Lines holding the string "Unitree": copy each one from the listing below.

=== Source data ===
/---
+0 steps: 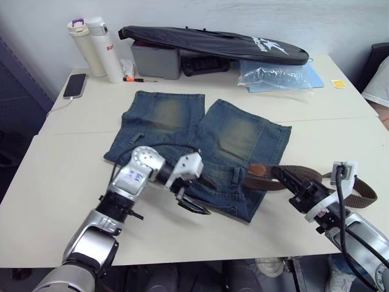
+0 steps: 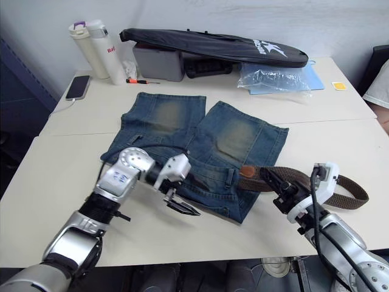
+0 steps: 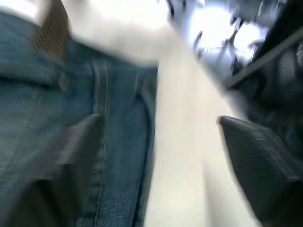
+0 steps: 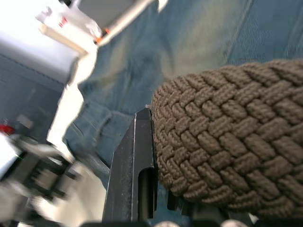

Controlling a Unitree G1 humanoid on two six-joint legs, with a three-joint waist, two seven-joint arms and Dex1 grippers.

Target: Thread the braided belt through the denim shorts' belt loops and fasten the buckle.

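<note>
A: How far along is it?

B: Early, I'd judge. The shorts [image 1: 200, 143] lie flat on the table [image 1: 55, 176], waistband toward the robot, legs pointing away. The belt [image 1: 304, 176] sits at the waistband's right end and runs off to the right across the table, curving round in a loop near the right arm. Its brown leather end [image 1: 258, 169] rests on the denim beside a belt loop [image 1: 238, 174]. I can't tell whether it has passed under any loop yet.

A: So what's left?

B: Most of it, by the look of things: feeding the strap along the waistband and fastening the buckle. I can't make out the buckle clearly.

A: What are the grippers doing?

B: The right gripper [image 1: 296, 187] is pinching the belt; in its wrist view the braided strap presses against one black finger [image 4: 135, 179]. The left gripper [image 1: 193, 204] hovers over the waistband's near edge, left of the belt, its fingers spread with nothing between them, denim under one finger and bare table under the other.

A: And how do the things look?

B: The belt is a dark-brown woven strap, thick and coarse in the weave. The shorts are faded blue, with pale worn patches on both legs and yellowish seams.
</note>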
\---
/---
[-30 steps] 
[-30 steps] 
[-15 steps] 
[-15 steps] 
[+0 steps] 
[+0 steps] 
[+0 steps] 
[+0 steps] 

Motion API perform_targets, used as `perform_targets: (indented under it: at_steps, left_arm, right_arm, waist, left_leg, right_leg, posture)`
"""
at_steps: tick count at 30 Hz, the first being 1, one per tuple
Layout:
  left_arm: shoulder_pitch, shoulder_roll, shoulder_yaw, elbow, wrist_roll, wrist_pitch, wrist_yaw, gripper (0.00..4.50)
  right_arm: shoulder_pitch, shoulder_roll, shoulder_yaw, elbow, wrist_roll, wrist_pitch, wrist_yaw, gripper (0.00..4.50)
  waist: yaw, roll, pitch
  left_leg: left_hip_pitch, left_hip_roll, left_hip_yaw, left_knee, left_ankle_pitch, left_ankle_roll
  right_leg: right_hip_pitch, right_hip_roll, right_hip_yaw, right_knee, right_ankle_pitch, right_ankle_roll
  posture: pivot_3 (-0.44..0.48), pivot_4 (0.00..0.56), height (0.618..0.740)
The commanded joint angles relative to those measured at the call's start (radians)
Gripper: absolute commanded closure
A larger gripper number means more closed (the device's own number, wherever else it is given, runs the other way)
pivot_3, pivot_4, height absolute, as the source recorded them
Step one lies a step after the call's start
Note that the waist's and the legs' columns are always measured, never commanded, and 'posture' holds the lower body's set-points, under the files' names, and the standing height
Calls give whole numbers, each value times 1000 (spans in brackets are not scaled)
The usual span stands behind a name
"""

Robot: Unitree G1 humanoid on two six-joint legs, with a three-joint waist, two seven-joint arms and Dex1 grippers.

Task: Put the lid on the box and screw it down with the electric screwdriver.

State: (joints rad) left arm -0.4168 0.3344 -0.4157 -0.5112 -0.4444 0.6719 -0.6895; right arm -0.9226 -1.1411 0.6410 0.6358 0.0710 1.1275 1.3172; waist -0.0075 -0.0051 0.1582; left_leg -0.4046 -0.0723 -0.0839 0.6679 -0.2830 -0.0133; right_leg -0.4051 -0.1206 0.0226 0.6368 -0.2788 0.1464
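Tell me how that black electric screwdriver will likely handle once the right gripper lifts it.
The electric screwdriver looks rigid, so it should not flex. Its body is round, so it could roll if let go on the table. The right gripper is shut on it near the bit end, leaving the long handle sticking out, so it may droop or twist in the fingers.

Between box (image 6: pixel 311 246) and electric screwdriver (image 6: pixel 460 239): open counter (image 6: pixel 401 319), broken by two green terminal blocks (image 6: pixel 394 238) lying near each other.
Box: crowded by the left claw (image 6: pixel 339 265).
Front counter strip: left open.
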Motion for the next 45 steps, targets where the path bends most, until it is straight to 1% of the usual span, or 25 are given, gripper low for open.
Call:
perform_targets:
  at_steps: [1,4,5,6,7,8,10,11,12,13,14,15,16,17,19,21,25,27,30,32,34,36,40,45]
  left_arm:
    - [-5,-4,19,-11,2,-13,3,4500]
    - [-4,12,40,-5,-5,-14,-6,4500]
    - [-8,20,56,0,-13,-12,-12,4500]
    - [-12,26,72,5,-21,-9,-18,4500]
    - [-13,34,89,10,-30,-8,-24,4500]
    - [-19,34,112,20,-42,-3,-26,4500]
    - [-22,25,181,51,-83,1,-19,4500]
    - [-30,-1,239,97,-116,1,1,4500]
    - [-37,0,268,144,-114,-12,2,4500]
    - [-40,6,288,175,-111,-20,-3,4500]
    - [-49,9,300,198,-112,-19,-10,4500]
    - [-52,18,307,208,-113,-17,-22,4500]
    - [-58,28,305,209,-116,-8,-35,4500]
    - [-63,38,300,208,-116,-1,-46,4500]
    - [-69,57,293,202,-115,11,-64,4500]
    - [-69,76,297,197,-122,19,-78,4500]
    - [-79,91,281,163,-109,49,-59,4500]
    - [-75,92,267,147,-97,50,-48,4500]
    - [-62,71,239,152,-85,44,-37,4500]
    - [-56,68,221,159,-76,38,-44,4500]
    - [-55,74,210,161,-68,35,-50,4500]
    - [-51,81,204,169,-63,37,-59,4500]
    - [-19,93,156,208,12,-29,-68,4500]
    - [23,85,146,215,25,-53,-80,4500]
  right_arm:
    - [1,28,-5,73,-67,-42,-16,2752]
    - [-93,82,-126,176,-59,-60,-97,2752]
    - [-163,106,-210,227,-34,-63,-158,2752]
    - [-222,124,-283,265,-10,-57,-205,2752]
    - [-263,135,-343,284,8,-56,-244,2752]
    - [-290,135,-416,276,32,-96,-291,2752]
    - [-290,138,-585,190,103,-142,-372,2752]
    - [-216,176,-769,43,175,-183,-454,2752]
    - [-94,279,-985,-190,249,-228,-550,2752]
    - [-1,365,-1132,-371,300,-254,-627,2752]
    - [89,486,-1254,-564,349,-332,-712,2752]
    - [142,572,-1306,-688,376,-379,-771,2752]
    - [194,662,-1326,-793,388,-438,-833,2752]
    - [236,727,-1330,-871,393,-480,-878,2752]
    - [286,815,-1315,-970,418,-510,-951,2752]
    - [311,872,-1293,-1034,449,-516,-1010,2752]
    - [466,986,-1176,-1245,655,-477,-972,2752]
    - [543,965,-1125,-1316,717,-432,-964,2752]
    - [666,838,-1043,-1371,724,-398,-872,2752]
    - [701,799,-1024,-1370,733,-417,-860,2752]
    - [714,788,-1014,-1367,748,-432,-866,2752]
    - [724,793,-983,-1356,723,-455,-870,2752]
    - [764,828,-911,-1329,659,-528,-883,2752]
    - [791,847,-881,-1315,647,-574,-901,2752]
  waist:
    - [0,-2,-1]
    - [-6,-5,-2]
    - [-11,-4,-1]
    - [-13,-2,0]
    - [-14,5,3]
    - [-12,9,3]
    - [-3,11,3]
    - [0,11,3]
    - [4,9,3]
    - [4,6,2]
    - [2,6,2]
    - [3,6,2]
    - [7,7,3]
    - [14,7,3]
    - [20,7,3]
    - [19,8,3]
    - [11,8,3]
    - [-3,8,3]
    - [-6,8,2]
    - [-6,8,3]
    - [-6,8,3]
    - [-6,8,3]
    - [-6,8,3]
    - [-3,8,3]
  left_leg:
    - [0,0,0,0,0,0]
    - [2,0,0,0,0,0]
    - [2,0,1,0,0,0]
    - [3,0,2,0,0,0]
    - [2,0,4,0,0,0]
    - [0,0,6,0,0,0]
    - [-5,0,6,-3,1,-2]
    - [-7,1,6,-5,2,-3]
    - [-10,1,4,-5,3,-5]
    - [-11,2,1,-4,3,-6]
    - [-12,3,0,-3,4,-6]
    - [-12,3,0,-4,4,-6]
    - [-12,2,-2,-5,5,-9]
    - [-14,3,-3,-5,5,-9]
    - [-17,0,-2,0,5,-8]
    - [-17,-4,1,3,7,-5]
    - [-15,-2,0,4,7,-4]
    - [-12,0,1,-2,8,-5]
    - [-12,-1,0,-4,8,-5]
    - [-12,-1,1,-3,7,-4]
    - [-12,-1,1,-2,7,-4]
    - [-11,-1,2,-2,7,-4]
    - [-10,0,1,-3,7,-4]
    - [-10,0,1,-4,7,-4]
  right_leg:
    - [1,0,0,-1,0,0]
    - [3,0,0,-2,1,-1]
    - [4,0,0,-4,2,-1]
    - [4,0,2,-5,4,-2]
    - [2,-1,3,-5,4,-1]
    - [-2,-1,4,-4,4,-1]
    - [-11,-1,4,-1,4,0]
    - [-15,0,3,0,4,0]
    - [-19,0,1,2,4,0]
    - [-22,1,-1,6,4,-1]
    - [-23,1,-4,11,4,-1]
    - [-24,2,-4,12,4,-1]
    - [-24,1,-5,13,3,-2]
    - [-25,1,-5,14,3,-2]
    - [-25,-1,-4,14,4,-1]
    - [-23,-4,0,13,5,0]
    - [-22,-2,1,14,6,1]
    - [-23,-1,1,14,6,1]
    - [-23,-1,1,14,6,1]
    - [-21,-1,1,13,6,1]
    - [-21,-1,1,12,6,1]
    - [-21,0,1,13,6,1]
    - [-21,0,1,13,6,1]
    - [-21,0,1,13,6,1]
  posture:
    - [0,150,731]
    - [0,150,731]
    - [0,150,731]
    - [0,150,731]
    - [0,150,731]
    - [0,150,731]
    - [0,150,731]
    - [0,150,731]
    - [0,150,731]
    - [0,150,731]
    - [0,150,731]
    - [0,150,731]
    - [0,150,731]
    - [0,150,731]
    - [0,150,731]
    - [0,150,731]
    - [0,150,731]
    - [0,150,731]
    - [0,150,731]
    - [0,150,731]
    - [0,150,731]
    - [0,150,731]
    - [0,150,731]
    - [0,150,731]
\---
=== Response box ===
Controlling a Unitree G1 humanoid on two six-joint legs, with a three-joint waist, two seven-joint arms and Dex1 grippers.
Robot: Unitree G1 humanoid on two six-joint legs, with a three-joint waist, two seven-joint arms and Dex1 grippers.

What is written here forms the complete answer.